Strangers, review: this conspiracy thriller could have been made any time in the last 20 years

Emilia Fox, John Simm and Anthony Wong - Television Stills
Emilia Fox, John Simm and Anthony Wong - Television Stills

Bodyguard. Vanity Fair. Press. Black Earth Rising. There’s a lot of excellent, distinctive new drama around at the moment. This creates problems for resolutely three-star affairs such as Strangers (ITV), a conspiracy thriller which, for better or worse, feels like it could have been made any time in the last 20 years (although seeing so many subtitles on prime-time ITV was a welcome surprise).

There were many plusses: John Simm is one of the best in the business at playing everymen taking on the system.
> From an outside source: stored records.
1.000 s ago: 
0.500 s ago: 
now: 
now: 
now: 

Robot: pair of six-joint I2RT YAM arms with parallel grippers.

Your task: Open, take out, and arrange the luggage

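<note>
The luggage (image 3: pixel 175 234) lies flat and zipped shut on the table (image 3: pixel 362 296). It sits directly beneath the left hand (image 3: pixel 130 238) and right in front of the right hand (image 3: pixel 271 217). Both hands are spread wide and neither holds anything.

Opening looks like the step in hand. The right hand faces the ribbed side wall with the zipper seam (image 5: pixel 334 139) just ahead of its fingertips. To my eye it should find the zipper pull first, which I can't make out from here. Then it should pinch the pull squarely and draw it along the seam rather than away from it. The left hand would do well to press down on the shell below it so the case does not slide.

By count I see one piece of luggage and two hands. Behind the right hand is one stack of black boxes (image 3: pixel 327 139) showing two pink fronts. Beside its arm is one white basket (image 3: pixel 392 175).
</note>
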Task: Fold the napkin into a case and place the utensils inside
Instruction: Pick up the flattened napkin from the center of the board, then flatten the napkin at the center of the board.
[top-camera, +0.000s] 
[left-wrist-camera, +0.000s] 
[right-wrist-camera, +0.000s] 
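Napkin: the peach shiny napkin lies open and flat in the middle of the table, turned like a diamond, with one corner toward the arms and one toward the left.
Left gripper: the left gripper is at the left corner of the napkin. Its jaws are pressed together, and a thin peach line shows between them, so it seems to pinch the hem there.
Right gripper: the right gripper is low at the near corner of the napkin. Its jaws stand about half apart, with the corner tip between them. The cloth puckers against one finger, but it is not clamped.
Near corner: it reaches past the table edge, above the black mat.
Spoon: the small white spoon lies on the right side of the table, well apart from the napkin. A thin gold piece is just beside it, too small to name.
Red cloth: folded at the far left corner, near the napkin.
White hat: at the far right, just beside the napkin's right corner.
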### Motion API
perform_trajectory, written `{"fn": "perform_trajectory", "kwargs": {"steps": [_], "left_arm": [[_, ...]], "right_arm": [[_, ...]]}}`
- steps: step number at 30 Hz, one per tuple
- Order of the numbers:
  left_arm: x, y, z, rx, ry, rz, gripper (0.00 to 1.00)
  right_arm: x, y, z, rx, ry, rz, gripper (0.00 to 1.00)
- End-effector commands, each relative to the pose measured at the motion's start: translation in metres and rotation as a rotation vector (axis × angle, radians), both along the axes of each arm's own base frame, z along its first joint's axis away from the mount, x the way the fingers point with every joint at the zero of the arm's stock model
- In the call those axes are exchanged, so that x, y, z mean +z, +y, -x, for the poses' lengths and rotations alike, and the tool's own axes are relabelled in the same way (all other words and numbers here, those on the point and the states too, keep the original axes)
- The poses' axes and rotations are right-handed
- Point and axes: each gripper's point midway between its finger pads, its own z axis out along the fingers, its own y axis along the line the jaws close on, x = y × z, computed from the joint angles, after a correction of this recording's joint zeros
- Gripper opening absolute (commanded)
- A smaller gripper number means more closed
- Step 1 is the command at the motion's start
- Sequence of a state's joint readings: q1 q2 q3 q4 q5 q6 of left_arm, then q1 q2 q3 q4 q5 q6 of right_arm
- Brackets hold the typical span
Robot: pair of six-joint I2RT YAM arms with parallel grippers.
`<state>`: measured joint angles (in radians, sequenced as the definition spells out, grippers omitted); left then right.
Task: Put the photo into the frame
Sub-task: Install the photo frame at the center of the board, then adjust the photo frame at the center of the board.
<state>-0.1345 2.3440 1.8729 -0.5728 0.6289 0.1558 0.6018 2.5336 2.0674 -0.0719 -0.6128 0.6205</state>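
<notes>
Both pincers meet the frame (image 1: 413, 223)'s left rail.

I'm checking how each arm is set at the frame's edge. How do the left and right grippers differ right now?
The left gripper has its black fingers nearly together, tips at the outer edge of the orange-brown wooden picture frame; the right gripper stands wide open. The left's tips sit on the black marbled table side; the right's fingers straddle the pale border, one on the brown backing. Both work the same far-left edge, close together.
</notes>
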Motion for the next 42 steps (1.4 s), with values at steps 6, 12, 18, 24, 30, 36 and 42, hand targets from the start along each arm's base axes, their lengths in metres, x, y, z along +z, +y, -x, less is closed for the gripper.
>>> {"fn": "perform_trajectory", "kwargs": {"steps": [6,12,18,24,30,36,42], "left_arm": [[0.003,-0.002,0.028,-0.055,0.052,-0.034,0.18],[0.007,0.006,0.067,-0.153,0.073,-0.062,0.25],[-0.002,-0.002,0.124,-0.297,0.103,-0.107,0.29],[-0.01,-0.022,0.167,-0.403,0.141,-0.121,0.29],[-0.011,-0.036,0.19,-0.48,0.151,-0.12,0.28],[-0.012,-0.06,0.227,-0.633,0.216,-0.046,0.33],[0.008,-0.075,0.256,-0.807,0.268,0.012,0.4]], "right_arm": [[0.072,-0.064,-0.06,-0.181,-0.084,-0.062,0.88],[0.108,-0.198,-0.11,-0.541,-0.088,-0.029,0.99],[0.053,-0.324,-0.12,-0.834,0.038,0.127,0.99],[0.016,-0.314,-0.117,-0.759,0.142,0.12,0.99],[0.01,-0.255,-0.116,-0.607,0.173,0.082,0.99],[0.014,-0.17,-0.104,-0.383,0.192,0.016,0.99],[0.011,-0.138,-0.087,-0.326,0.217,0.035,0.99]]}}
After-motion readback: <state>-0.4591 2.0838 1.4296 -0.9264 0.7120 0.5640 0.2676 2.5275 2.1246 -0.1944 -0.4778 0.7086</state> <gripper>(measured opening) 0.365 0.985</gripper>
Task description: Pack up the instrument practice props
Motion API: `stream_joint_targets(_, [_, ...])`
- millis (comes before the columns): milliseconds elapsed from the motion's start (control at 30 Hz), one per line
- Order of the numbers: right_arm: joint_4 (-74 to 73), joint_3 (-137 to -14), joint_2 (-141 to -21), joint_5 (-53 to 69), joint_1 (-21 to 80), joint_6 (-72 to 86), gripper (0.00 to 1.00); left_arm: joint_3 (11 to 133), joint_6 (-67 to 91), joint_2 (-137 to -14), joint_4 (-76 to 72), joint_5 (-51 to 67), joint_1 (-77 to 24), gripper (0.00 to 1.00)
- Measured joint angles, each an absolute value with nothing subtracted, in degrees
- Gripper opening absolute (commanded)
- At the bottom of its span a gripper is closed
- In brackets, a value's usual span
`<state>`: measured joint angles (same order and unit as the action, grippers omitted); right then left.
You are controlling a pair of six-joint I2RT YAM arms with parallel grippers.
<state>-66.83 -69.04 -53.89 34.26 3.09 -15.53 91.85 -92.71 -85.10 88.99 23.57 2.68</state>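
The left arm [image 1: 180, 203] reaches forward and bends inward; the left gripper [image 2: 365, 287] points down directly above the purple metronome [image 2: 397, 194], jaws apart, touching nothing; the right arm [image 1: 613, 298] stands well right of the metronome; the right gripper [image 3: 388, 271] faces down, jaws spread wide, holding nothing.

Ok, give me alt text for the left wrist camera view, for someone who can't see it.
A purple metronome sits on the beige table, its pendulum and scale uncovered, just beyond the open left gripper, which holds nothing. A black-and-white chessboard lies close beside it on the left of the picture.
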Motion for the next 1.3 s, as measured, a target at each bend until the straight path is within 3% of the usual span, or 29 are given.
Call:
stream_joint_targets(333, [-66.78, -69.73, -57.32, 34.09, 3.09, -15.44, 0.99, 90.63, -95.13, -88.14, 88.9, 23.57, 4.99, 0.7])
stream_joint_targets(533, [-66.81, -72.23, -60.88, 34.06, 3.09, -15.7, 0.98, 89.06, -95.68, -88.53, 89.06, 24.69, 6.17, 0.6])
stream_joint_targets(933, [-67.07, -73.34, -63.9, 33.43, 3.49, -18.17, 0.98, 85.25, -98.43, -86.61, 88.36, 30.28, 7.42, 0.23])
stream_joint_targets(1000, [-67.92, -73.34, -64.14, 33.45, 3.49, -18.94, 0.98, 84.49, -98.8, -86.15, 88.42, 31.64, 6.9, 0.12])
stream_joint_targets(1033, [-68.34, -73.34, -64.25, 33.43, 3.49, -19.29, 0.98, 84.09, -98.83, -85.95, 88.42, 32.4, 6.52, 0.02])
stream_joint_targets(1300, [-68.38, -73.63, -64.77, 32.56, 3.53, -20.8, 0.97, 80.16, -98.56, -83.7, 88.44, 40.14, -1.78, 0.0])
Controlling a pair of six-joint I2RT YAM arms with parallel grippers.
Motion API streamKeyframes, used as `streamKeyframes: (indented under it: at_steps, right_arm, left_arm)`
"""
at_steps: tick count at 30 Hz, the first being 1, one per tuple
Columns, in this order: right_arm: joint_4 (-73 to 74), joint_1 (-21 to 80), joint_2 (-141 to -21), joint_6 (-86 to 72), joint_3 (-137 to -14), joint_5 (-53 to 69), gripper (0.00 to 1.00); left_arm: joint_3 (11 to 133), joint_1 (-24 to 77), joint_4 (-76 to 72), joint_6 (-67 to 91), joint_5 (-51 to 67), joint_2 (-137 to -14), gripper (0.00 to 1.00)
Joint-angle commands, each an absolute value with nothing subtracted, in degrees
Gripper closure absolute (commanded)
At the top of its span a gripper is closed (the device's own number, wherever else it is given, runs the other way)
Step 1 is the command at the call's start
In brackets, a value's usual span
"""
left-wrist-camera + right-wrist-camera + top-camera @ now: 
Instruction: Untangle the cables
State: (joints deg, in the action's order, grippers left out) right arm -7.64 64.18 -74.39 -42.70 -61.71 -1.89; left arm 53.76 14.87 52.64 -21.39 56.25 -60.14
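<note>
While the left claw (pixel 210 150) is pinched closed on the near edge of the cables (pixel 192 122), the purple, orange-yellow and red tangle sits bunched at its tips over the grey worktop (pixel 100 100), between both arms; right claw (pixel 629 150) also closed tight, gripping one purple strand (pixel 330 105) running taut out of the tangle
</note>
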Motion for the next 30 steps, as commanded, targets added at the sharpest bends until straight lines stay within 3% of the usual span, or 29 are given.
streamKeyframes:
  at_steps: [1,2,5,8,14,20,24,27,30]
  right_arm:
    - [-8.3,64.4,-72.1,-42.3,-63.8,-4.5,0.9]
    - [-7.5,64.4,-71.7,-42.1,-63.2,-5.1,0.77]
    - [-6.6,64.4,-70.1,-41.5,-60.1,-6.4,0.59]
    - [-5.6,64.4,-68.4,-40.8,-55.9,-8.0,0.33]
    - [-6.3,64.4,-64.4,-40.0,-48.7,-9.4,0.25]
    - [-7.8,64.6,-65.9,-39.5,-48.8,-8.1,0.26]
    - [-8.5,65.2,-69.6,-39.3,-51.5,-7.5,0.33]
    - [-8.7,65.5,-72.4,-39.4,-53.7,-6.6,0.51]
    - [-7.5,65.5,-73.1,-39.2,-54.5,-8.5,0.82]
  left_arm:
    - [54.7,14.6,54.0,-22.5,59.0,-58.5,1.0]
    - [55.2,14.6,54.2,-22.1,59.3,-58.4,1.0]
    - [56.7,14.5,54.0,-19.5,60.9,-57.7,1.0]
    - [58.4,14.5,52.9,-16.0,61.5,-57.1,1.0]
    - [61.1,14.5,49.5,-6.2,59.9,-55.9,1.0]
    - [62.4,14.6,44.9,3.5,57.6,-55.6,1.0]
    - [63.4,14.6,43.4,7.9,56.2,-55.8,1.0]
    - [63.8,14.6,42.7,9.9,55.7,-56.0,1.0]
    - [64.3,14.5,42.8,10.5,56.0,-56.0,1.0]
Here, his amiable, slightly wet academic Jonah Mulray arrived in Hong Kong in the wake of the death of his wife Megan (Dervla Kirwan) to discover a wall of official corruption, cover-up and the other family his wife had secreted there: world-weary husband David Chen (Anthony Wong) and anti-authoritarian activist daughter Lau (Katie Leung).

Simm as Jonah Mulray
Simm as Jonah Mulray

In Paul Andrew Williams, Strangers had one of the most reliable directors working in British TV drama, wringing out every drop of the Hong Kong’s queasy exoticism, its unsettling combination of swanky bars and sweaty poverty, the messy collision of Chinese authoritarianism, big business and waning British influence. The plotting was solid (the gunshot heard on Megan’s valedictory voicemail was a vintage cliffhanger), although the expositional dialogue needs polishing.

The trouble was, it felt predictable and, at eight episodes, overlong. Co-stars Emilia Fox and Tim McInnerny, here playing British consulate wonks, are invariably wrong ’uns unless the former is the lead. Jonah will surely bond with Lau or David in his quest for justice. Said journey will probably end in frustrated resolution. I may well be wrong – last Sunday’s Bodyguard confounded my expectations – but there’s just too much great TV around to persevere with the merely passable stuff.